__About this exercise__
Using the records below, quote only the span that opens with the line containing "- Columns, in" and closes with the line containing "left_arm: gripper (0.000", exactly and inclusively.

__Information shown__
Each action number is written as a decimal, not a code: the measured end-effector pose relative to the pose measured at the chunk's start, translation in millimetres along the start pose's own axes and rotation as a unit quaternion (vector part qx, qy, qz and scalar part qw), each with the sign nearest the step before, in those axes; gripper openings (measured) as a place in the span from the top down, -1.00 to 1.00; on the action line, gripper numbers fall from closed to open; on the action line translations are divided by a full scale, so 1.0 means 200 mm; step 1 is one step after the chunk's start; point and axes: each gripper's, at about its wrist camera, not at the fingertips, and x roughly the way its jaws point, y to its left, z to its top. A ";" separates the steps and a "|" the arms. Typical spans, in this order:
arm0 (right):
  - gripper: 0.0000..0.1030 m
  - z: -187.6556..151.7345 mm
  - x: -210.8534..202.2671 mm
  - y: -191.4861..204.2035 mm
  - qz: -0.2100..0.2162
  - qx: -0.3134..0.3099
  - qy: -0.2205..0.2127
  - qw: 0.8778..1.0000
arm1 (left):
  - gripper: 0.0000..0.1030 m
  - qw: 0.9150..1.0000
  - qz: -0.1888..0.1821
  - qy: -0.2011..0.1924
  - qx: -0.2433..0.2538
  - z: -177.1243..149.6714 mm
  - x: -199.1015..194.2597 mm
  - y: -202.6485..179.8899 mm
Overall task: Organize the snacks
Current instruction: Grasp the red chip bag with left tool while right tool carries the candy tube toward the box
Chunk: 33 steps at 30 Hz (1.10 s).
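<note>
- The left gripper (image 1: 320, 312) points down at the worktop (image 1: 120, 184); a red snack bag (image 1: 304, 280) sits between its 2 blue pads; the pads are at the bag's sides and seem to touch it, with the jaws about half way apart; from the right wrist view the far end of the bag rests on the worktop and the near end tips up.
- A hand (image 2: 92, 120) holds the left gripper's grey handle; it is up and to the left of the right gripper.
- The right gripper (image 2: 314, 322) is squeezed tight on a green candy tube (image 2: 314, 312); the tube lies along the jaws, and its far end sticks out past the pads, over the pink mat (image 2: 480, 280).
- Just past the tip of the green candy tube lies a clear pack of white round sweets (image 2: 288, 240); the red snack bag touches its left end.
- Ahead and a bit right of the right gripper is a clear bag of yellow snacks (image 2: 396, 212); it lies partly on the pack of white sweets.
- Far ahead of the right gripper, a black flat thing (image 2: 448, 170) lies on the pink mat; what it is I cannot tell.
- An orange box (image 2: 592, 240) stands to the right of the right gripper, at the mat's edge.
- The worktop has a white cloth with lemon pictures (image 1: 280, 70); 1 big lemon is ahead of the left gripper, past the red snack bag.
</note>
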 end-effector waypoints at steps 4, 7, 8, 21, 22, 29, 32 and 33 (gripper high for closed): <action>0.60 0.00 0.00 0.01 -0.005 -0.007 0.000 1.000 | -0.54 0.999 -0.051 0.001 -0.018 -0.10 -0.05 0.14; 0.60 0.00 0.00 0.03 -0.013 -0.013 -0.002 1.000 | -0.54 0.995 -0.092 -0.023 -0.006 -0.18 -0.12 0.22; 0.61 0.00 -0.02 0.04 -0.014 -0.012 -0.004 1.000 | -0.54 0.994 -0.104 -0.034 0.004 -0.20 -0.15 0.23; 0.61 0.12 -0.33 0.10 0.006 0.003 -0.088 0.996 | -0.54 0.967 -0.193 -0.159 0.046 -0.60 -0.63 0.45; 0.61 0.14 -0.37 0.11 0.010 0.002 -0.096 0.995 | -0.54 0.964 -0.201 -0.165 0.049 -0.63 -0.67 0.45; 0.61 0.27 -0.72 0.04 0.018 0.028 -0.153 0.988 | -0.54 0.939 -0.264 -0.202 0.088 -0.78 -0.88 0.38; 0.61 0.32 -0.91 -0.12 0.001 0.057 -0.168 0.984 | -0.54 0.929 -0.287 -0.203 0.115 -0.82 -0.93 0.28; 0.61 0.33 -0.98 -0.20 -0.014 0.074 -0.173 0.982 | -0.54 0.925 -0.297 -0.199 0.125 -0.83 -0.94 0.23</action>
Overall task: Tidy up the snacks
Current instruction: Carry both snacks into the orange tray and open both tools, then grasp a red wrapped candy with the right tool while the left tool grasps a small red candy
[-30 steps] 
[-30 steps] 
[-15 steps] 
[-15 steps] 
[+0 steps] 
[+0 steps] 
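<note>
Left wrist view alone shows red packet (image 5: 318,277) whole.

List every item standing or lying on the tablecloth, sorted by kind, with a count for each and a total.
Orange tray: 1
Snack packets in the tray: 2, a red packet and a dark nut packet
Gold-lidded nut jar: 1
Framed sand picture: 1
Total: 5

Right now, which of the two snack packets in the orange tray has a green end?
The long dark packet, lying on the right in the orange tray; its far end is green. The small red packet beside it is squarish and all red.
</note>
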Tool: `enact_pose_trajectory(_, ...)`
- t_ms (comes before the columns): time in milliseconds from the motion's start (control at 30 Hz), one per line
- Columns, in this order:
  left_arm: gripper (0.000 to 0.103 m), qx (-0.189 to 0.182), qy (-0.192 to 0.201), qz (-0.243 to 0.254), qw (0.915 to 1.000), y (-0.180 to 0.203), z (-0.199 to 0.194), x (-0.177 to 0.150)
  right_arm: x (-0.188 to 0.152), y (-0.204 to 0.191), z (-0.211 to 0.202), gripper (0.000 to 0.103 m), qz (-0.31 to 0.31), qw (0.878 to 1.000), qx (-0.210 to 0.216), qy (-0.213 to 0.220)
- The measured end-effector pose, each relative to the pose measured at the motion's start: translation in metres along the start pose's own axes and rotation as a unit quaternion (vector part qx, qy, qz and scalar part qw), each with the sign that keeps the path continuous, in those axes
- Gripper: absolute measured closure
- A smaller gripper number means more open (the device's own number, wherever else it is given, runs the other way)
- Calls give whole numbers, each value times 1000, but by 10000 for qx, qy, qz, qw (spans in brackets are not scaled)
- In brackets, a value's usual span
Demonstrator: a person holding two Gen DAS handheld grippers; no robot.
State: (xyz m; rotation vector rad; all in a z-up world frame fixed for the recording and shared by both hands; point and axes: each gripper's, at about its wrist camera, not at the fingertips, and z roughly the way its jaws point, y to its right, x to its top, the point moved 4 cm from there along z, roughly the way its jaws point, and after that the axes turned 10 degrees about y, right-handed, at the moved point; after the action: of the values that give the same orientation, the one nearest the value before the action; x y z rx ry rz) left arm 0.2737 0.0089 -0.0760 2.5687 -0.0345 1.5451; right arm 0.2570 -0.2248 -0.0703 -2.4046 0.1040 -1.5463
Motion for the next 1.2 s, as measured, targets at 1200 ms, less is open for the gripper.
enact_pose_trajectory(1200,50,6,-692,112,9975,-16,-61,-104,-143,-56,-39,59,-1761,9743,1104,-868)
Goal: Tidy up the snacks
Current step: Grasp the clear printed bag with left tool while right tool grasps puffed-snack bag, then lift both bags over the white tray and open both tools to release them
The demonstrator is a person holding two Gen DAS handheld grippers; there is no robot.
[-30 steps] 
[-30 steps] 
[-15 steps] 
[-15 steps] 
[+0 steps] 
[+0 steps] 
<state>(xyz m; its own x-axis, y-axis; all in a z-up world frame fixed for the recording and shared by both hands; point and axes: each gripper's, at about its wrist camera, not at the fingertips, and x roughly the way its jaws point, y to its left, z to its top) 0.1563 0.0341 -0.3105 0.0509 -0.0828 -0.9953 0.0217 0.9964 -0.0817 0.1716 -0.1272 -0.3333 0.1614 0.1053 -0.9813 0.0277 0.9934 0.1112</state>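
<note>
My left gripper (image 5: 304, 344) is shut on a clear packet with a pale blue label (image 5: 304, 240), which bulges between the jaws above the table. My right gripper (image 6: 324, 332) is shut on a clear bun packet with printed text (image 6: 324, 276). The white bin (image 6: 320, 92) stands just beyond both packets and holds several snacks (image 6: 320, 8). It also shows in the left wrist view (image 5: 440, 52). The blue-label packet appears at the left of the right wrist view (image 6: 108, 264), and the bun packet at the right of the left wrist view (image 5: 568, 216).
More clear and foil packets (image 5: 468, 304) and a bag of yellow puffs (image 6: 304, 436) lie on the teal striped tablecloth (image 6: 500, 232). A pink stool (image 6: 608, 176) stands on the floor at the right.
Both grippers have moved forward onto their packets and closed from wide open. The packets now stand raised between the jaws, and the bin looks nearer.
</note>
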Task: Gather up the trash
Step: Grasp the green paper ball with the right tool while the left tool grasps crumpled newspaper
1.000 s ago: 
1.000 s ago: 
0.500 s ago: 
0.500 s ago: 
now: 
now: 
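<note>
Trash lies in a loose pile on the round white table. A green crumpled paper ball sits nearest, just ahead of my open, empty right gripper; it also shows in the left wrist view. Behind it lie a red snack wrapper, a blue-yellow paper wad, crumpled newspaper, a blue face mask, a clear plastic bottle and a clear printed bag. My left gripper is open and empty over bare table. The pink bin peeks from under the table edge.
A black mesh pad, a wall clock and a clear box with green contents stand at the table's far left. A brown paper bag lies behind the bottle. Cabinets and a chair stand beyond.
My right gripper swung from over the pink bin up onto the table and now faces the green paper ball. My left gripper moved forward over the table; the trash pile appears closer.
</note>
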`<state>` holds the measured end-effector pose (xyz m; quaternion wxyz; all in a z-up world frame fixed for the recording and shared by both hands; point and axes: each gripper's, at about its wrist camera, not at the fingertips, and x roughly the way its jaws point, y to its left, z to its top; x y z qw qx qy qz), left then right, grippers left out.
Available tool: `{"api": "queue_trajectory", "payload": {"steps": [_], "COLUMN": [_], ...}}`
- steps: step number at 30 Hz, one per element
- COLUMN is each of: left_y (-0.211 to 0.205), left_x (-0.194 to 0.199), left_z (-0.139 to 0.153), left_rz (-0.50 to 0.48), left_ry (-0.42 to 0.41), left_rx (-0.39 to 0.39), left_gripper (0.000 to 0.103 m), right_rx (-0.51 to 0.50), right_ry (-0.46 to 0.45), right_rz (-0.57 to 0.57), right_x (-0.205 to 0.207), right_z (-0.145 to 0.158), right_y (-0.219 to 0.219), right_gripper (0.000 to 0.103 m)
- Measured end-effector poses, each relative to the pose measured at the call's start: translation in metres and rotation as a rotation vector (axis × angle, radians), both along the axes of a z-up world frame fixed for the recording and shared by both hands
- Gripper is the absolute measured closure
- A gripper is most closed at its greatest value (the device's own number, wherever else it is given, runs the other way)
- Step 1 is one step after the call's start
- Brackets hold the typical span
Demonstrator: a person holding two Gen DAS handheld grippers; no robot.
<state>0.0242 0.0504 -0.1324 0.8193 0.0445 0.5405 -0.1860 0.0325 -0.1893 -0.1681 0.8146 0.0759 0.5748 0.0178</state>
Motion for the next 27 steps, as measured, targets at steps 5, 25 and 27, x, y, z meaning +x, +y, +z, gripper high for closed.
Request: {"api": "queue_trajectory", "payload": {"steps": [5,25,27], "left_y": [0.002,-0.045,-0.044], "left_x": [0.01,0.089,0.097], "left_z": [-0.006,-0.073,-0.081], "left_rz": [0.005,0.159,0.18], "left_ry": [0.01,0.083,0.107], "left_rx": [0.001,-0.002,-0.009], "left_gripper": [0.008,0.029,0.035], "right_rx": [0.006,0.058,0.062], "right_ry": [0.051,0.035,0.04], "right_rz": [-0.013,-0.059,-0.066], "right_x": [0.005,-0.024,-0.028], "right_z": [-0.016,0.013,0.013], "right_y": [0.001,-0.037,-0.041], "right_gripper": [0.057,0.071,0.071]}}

__Task result__
- Columns, in this order:
  left_arm: gripper (0.000 to 0.103 m), qx (-0.189 to 0.182), qy (-0.192 to 0.201), qz (-0.243 to 0.254), qw (0.915 to 1.000), y (-0.180 to 0.203), z (-0.199 to 0.194), x (-0.177 to 0.150)

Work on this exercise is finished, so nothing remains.